Ernie and Irene Brown first had asked the Central Otago District Council about the noise levels of Cold Gold Clutha's dredge which operates on the Clutha River below their Millers Flat property.
When the council realised the company would need retrospective consent for its operations, the couple made a submission asking for operating hours to be reduced or for the dredge to be moved away from their house.
The issue will come before the council's hearings panel tomorrow and planning consultant David Whitney has recommended the panel gives conditional consent.
However, the conditions he has suggested are the same as those imposed by the Otago Regional Council in terms of operating hours and noise. Operating hours approved by the regional council are 7am to 10pm seven days a week, with extra restrictions over Christmas-New Year and Easter holiday.
The Browns had suggested hours of 9am-5pm Monday to Friday.
They say when the dredge is operating they experience ''intolerable'' noise levels.
A noise test commissioned by the company and conducted on October 4 concluded the dredge did not breach the regional council's consented noise limit of 55 decibels. Below the submitters' property, the reading was 43dB.
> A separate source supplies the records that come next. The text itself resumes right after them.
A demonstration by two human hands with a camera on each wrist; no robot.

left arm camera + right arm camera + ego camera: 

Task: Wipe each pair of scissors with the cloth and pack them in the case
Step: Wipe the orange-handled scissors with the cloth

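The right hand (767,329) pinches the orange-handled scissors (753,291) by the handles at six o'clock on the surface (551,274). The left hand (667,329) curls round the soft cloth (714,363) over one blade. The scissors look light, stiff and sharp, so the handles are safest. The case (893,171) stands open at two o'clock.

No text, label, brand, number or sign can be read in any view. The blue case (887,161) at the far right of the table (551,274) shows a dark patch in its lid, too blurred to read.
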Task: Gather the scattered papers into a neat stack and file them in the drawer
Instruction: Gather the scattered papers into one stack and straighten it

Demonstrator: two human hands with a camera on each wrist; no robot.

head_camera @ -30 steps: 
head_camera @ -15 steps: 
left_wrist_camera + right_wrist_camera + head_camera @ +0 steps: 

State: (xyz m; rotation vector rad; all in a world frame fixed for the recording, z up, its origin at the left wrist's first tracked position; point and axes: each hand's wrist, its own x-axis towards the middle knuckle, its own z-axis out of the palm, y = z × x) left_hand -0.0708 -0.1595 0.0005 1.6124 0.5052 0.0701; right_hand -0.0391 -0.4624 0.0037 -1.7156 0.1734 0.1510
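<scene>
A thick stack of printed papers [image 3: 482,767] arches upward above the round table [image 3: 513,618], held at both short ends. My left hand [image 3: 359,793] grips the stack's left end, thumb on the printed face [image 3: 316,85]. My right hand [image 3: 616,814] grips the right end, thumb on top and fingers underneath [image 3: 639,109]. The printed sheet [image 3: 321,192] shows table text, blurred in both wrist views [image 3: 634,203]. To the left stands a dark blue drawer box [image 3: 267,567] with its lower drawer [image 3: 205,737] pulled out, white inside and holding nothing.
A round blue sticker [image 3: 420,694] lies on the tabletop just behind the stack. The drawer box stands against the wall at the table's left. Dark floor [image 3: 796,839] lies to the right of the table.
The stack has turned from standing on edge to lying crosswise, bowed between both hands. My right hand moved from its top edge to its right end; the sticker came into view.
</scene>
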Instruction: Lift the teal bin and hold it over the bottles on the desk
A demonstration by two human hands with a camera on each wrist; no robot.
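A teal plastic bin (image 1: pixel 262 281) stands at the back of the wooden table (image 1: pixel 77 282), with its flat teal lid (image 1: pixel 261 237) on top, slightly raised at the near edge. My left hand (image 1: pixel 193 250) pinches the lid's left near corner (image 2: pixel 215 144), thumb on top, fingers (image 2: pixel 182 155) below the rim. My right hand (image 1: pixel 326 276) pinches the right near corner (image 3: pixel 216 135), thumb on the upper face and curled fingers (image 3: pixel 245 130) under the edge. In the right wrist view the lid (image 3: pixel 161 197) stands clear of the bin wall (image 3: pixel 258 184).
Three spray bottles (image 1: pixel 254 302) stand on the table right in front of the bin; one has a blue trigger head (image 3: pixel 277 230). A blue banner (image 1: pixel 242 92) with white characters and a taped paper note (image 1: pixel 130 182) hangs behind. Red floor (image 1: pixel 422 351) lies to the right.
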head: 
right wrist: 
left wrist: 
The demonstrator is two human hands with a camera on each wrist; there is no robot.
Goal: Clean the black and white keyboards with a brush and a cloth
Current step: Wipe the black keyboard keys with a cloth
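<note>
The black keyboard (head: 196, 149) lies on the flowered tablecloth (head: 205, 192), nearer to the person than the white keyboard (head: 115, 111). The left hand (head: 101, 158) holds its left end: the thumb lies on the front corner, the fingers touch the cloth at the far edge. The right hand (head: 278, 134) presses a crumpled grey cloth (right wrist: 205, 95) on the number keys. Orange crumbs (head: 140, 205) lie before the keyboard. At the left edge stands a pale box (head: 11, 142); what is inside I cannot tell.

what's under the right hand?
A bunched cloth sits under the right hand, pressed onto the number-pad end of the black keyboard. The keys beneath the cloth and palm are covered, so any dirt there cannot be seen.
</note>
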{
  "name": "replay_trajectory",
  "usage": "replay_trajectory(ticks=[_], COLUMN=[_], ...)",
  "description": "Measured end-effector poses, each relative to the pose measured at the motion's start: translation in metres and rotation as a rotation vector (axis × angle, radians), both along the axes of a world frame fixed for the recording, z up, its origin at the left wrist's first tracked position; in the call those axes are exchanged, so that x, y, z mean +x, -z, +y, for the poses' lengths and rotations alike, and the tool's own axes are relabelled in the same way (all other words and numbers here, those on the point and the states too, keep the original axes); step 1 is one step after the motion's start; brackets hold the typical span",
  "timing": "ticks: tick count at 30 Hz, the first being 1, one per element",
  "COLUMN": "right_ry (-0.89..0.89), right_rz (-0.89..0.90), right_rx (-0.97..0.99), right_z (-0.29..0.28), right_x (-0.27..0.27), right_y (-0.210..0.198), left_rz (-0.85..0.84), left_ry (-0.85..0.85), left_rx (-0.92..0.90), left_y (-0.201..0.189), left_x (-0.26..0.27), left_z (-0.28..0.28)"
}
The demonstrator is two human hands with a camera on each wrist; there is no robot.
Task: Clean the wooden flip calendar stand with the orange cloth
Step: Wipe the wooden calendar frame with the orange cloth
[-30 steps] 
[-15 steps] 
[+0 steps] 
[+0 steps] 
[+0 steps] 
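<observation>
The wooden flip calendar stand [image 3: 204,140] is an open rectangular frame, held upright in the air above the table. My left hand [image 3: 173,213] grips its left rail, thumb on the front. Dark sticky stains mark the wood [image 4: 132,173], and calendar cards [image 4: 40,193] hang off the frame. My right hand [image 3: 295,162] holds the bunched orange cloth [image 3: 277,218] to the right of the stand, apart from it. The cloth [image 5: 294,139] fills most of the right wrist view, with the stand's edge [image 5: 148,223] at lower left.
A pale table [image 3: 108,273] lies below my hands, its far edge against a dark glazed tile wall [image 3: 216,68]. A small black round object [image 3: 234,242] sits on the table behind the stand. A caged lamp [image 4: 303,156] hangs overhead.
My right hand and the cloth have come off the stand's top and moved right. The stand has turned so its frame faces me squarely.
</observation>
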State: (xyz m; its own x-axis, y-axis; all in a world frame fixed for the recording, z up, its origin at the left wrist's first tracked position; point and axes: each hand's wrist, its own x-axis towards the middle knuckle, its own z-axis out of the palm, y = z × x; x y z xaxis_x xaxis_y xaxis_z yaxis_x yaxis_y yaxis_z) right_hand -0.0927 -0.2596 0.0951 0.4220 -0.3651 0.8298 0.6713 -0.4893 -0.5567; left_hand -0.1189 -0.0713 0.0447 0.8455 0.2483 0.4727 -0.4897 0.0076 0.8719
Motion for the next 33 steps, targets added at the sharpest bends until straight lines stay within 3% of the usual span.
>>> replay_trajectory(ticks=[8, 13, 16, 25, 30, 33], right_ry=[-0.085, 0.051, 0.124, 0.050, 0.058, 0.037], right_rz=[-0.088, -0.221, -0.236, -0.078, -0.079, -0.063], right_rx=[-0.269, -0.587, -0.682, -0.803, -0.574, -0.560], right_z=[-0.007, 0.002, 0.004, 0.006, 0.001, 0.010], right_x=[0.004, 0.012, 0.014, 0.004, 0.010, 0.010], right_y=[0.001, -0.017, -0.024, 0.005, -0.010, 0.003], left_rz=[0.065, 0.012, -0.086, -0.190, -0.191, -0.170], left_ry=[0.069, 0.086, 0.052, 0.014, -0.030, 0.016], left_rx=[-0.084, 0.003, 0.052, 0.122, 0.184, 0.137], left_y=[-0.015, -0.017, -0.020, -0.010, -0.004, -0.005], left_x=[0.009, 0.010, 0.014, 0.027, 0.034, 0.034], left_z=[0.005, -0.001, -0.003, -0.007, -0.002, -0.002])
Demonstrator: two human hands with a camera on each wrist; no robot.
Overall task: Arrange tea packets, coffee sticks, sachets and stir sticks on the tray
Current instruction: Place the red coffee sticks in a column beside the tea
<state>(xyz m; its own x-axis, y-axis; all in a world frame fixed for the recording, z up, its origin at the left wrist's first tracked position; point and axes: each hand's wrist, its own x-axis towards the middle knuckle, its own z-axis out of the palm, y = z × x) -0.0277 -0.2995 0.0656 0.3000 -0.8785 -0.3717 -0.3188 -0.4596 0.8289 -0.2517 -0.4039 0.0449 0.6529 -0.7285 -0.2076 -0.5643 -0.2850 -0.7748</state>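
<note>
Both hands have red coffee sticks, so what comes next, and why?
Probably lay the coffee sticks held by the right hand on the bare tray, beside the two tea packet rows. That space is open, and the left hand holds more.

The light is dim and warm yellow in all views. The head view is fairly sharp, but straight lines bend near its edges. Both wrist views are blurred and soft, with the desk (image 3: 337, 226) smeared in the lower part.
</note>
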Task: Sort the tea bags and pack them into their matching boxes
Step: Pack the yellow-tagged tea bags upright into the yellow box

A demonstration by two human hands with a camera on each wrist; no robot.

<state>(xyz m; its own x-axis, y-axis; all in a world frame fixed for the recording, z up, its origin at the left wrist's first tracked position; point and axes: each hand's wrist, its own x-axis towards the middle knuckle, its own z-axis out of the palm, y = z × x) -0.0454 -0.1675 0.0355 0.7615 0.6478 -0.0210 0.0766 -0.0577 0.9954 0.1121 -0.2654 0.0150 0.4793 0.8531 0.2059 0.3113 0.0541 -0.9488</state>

The readings were taken on State Highway 8, which runs alongside the river, but the Browns said because they lived on a hill above the river, the sound intensified as it was carried up to them.
Mr Whitney agreed, saying ''it appears likely that the noise level experienced at the Brown dwelling may exceed that specified in the noise test results''.
''In our view, the noise test results provided by the applicant should not be regarded as being definitive given that no allowance is made for the effects of topography on noise propagation.''
He added the company had taken steps to reduce noise - the dredge had a wet exhaust system and the engine and gold-recovery rooms had noise-reducing linings.
''It appears the applicant has taken all practicable steps in the design and construction of the dredge to mitigate noise effects.''
While the couple has suggested the dredge be relocated or its operating hours reduced, they neither support nor oppose the consent application.
But they do oppose it ''if it is to continue operating in its current location at Millers Flat''.
''We anticipate that the applicant will advise prior to or at the hearing how long the dredge is expected to be located in any particular locality, including in the vicinity of the submitters' property,'' Mr Whitney's report says.
The application is also for the construction of slipways.
The 24m suction dredge was launched just below the Roxburgh Dam in February 2012 but experienced teething problems.
It was taken off the water near Ettrick in October last year and relaunched in August this year.
Maritime New Zealand rules state the vessel must be ''slipped'' for survey, repairs and/or alterations, the consent application said.
The regional council granted the company consent to form an access track to the river and build a temporary slipway.
Mr Whitney has also recommended conditional consent be granted for slipways.
''It is CGCL's understanding that this may also require CODC consent,'' the application said.
The company has consents from the Otago Regional Council and a mining permit and access agreement from Land Information New Zealand to operate on the Clutha River from Roxburgh to Tuapeka Mouth.